Provided data ::
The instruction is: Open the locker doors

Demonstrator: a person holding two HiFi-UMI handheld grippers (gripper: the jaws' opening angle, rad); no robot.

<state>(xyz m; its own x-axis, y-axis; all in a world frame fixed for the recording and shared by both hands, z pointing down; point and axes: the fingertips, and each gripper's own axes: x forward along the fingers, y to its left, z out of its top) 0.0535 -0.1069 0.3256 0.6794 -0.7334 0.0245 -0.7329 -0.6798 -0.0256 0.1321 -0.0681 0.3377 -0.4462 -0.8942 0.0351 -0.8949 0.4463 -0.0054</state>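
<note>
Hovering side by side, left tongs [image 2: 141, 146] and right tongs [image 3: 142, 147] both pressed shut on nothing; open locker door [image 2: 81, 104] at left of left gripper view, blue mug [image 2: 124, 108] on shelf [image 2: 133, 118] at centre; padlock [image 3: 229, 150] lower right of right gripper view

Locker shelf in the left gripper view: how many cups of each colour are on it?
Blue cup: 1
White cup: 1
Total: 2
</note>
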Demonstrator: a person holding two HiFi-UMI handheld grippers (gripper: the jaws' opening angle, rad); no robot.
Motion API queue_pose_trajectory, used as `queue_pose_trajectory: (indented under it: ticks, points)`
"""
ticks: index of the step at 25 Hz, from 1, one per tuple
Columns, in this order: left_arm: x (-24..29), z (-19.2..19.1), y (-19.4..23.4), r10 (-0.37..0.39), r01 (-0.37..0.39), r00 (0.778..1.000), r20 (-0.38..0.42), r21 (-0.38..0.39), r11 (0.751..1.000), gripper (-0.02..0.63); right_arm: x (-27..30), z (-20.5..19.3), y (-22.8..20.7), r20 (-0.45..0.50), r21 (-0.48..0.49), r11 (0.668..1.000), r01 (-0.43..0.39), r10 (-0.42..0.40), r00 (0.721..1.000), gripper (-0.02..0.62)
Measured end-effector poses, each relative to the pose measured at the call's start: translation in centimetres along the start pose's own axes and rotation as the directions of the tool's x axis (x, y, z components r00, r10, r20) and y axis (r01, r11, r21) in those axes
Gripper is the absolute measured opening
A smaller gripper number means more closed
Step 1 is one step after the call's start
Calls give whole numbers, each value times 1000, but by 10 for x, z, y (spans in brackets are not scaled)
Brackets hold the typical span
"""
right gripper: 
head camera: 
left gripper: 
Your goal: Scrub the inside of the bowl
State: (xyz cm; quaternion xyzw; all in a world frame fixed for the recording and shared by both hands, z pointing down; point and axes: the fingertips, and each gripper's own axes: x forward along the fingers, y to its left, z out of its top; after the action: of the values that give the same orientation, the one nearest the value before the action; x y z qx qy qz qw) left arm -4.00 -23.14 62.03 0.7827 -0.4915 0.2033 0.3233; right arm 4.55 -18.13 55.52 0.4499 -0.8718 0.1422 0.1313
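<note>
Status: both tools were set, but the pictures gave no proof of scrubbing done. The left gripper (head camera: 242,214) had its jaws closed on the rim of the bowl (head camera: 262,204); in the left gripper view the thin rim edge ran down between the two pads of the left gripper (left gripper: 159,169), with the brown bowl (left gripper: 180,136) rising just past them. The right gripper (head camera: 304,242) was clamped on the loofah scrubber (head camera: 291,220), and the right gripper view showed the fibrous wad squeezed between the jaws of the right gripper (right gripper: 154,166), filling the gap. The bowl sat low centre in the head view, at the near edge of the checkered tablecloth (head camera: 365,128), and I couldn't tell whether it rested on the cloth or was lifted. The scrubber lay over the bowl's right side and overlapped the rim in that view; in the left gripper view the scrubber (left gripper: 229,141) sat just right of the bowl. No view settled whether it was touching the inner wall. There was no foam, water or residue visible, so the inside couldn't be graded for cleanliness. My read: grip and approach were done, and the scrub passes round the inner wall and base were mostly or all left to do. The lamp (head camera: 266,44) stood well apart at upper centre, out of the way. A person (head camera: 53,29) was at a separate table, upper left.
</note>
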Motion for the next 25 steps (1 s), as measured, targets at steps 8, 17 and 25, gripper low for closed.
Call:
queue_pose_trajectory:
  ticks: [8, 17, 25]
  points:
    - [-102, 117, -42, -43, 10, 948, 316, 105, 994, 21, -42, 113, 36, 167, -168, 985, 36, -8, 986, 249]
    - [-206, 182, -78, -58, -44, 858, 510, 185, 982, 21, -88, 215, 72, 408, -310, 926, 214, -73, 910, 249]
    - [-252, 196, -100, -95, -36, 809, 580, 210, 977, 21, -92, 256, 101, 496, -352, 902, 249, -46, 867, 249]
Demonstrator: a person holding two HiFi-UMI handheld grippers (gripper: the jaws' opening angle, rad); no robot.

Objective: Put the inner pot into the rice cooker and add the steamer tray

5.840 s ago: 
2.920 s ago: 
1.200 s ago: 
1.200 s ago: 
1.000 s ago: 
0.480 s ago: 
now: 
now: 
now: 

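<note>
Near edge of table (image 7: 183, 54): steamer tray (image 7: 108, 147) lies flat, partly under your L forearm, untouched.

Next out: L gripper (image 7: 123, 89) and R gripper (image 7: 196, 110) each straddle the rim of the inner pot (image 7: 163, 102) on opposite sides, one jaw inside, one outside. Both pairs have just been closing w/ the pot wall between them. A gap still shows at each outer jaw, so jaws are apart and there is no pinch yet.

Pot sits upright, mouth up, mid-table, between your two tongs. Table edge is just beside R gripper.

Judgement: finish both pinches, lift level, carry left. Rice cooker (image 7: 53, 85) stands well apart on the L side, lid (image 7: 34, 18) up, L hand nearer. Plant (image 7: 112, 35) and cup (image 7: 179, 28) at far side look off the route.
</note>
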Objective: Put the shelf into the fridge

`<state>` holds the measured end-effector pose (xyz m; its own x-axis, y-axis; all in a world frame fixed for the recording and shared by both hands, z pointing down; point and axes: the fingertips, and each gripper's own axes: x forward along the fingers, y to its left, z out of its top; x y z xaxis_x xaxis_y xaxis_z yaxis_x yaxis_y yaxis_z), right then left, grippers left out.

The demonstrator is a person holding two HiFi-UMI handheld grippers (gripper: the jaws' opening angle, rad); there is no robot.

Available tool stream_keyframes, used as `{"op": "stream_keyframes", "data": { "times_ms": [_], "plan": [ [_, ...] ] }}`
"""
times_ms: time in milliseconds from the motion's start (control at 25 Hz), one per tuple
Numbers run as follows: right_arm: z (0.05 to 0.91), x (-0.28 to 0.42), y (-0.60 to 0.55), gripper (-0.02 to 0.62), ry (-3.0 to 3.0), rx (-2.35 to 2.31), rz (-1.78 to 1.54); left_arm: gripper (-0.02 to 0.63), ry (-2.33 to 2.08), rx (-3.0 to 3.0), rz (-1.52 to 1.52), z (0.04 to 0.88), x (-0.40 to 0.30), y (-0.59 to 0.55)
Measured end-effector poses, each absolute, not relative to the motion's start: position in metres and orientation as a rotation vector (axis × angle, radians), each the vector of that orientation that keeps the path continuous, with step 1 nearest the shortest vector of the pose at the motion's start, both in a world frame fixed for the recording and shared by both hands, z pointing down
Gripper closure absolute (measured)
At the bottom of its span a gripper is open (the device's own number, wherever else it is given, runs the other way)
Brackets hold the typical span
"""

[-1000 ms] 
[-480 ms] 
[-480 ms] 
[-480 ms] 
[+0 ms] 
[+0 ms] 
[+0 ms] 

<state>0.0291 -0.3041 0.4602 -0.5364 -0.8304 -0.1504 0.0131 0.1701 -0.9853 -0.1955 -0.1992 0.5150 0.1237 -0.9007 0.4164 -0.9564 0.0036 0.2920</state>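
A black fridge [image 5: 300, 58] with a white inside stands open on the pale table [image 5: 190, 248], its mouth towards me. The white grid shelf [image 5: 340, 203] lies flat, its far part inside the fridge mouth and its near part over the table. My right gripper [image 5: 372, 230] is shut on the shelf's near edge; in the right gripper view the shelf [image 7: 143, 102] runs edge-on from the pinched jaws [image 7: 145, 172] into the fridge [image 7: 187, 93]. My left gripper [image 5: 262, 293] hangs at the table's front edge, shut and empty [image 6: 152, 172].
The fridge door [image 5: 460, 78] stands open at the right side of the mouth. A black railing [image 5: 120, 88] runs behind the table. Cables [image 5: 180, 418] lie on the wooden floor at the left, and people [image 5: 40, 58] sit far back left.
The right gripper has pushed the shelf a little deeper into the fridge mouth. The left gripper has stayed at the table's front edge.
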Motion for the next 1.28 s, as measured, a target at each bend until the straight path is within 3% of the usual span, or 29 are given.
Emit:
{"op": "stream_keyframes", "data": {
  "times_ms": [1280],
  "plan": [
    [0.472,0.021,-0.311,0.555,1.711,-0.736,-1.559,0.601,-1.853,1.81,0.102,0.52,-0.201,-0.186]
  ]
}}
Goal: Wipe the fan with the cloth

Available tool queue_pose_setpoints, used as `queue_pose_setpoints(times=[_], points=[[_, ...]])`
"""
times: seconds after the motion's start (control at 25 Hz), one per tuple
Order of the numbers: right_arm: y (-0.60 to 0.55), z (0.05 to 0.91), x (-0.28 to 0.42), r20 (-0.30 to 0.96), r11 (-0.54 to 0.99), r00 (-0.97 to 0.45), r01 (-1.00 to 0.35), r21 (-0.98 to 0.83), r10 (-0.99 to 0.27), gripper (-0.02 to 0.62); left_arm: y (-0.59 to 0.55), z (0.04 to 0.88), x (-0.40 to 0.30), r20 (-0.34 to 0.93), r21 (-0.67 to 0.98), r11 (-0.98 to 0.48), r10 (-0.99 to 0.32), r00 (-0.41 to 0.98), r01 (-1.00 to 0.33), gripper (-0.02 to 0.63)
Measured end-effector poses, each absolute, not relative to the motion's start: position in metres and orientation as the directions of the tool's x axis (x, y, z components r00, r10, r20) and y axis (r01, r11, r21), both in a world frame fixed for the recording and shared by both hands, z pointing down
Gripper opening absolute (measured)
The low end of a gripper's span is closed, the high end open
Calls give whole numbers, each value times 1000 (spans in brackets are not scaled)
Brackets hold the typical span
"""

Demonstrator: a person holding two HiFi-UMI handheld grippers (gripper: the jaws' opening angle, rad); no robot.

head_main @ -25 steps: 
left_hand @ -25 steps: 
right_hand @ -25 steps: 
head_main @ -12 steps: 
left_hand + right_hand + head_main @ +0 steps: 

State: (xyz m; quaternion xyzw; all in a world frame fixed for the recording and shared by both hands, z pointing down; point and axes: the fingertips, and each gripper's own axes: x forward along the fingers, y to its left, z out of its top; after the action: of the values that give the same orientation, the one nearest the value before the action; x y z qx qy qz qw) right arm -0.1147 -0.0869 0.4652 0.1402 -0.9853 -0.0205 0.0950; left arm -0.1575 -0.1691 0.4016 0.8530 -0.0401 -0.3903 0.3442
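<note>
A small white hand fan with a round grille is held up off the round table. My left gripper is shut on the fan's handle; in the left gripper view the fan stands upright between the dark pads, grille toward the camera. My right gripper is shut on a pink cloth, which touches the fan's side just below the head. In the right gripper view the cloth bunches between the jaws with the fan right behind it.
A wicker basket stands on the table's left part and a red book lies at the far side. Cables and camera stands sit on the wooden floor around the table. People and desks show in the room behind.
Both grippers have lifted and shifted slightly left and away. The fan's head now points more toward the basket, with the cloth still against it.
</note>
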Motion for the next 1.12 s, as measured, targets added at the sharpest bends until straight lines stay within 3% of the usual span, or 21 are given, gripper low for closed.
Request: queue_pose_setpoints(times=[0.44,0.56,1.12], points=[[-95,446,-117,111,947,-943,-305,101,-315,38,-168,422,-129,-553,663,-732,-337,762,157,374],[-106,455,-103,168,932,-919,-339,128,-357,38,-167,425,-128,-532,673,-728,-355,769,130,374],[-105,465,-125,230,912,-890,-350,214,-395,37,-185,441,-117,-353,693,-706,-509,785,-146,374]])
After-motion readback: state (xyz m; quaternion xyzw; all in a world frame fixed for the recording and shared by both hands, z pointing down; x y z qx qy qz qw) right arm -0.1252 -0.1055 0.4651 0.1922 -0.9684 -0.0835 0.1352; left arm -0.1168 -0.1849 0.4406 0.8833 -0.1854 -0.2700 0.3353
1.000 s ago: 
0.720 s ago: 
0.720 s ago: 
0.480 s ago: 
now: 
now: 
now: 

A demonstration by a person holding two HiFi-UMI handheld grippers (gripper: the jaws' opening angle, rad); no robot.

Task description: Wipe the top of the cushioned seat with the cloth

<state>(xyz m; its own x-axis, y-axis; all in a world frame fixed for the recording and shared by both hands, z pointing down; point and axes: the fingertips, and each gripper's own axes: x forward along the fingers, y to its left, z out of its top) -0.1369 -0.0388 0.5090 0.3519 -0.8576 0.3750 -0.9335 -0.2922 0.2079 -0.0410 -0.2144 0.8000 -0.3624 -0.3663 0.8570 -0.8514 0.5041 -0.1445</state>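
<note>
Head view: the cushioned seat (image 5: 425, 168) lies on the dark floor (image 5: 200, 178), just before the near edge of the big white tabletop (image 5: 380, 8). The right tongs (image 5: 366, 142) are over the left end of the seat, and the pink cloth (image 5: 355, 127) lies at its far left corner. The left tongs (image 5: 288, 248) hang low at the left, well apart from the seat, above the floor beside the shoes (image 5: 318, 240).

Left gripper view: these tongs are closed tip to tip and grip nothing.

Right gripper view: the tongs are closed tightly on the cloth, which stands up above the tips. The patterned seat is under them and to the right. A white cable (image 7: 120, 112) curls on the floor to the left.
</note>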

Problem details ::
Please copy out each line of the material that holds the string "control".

Answer below ::
times_ms: time in milliseconds from the motion's start (control at 25 Hz), one per tuple
times: seconds after the motion's start (control at 25 Hz), one per tuple

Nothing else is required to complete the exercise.